▶ _Exercise directions_
Among the records below, how many lines contain the word "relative"? The answer is a single number.

[Records from a data source]
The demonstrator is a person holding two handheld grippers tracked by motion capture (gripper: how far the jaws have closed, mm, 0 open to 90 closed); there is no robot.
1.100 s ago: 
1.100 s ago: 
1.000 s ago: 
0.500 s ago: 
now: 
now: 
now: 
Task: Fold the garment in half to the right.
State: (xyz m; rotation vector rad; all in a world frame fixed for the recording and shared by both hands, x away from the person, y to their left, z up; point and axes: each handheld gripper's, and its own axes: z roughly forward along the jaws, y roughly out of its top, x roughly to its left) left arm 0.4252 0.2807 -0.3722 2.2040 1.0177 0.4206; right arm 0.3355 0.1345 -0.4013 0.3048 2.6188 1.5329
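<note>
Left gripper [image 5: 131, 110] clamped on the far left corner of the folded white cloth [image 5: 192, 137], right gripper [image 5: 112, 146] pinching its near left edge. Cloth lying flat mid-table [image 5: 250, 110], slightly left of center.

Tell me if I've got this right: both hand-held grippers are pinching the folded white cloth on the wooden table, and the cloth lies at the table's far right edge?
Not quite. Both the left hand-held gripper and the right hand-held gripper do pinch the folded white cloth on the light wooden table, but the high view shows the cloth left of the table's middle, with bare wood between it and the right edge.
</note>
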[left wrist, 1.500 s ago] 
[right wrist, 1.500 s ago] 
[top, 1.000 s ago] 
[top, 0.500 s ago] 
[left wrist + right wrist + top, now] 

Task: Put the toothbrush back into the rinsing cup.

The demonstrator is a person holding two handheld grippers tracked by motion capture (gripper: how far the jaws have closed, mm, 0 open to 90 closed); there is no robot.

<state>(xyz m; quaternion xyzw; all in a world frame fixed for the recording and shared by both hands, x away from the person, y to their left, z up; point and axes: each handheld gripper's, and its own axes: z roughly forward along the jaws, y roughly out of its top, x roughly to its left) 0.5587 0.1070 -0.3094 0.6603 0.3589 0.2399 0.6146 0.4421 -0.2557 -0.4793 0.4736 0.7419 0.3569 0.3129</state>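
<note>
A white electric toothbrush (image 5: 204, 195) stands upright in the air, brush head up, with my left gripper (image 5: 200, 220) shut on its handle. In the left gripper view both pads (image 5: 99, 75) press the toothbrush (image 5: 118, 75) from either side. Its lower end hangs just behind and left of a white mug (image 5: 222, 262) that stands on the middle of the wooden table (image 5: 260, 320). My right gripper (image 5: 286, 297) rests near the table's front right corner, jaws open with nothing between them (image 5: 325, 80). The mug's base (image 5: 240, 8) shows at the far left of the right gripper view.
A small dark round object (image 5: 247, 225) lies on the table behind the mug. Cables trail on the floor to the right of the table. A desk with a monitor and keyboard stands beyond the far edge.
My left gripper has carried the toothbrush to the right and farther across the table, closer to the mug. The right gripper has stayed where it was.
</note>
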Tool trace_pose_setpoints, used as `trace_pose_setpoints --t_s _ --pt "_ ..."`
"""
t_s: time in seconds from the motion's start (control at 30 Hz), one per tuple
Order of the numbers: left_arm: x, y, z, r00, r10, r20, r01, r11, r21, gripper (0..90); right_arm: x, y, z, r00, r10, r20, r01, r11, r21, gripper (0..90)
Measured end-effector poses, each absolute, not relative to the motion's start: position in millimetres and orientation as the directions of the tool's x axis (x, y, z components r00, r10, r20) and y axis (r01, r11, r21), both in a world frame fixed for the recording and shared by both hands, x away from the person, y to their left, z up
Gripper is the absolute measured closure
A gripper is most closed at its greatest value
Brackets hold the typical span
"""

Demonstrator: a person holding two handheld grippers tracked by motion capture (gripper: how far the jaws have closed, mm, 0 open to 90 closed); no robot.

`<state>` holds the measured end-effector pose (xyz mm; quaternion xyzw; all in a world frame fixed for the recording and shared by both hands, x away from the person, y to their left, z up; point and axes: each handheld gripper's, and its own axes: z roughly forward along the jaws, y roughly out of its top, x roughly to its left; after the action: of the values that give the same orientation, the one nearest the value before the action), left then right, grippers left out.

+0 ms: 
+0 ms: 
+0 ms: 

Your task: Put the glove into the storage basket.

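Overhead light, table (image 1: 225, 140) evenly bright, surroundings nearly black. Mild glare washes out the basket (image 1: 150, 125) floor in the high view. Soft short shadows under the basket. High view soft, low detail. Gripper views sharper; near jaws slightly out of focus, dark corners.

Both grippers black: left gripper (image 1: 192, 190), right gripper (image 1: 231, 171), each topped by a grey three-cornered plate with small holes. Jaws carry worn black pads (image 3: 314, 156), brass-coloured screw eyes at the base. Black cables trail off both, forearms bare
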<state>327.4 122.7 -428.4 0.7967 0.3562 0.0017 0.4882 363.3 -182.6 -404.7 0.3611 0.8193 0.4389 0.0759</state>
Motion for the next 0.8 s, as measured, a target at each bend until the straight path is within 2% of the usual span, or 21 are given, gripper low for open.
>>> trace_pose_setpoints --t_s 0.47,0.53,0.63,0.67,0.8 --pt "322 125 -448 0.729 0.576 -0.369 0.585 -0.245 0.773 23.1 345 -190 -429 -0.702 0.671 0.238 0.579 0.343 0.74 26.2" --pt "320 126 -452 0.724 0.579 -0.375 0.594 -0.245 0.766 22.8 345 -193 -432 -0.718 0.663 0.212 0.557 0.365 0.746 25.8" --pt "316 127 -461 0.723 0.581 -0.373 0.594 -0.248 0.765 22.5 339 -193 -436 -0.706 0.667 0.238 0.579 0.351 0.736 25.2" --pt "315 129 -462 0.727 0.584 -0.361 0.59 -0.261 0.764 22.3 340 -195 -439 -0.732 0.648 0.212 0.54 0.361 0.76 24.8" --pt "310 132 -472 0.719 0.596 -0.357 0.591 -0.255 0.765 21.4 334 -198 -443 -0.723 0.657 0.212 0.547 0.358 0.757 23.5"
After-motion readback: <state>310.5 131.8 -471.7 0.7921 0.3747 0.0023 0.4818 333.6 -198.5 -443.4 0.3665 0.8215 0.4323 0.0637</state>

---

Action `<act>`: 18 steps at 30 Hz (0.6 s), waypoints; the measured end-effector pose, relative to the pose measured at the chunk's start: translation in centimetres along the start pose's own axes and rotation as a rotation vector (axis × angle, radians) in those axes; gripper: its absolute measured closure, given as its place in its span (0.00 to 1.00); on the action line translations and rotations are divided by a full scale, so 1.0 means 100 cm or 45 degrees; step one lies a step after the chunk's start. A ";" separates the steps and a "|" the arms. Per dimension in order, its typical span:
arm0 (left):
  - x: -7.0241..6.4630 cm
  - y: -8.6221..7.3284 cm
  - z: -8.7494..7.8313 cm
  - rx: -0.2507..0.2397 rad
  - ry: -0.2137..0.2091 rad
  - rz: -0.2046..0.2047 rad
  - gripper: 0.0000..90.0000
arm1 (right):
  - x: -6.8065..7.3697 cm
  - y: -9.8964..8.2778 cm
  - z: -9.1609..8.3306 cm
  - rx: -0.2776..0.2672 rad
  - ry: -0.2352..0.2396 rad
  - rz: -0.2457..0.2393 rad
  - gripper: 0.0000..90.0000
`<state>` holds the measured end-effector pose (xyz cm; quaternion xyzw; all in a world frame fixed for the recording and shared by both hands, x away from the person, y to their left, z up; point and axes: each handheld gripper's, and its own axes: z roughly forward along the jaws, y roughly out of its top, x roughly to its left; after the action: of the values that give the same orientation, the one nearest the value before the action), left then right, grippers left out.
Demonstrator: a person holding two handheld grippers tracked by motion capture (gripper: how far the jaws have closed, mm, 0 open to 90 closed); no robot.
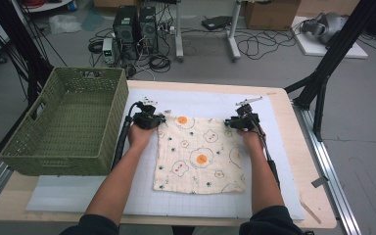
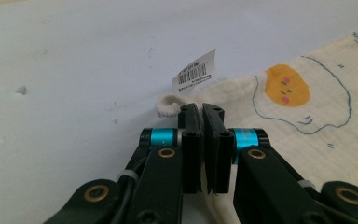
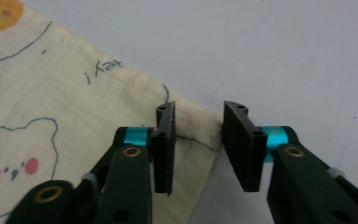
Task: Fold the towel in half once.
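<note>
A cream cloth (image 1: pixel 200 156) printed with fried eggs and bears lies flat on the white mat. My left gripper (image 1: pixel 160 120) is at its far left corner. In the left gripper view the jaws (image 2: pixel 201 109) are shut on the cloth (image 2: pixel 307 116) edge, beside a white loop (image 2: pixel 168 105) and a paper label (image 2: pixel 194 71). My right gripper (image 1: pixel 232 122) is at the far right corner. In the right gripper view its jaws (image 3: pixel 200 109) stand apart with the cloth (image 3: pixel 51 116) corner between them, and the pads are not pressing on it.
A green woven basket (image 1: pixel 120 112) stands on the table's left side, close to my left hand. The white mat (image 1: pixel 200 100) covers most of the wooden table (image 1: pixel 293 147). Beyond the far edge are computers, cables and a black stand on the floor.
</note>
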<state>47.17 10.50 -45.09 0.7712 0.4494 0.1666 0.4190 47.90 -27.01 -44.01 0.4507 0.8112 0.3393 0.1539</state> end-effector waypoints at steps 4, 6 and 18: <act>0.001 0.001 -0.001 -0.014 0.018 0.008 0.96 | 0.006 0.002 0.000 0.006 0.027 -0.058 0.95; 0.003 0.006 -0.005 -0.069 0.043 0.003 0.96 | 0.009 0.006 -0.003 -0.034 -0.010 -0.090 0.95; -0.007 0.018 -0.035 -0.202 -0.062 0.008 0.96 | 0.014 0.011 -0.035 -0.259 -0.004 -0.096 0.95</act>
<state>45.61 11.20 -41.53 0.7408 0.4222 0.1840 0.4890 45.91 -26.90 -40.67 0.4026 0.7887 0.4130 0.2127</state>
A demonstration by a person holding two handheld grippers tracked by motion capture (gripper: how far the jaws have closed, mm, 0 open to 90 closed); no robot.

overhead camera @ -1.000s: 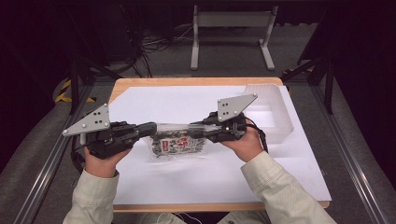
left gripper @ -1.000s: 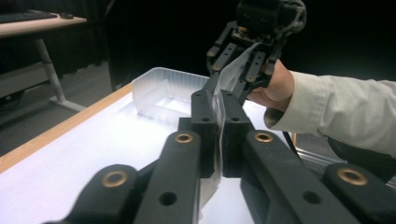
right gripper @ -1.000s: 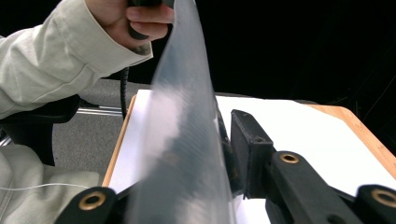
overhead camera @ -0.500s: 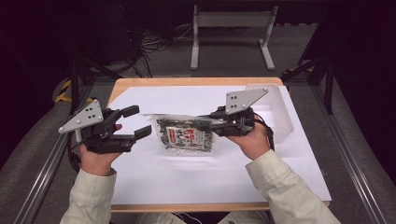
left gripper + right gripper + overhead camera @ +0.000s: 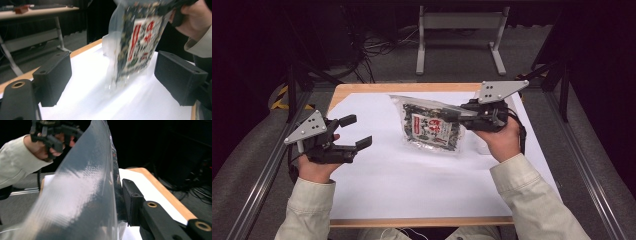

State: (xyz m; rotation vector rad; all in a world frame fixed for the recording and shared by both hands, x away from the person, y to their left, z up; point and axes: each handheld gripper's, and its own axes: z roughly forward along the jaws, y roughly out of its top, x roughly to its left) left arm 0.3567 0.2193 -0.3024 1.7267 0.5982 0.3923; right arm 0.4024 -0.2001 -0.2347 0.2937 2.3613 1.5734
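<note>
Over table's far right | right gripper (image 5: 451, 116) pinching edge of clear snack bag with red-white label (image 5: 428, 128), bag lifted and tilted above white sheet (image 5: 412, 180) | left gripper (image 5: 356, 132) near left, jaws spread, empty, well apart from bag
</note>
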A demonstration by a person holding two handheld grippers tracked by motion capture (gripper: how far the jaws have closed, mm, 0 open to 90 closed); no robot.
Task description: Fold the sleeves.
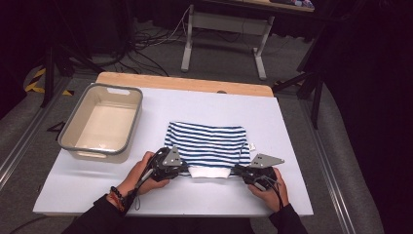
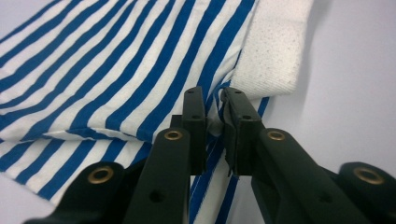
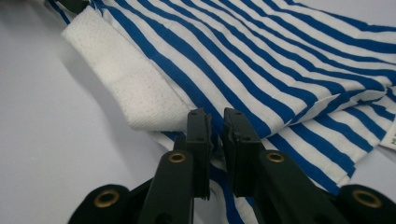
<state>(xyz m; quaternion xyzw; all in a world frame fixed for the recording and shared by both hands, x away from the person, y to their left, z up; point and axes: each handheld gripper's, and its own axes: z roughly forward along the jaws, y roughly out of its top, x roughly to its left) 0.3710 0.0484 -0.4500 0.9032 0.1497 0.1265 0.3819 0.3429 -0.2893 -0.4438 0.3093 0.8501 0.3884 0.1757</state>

▶ _Output of the exercise_
2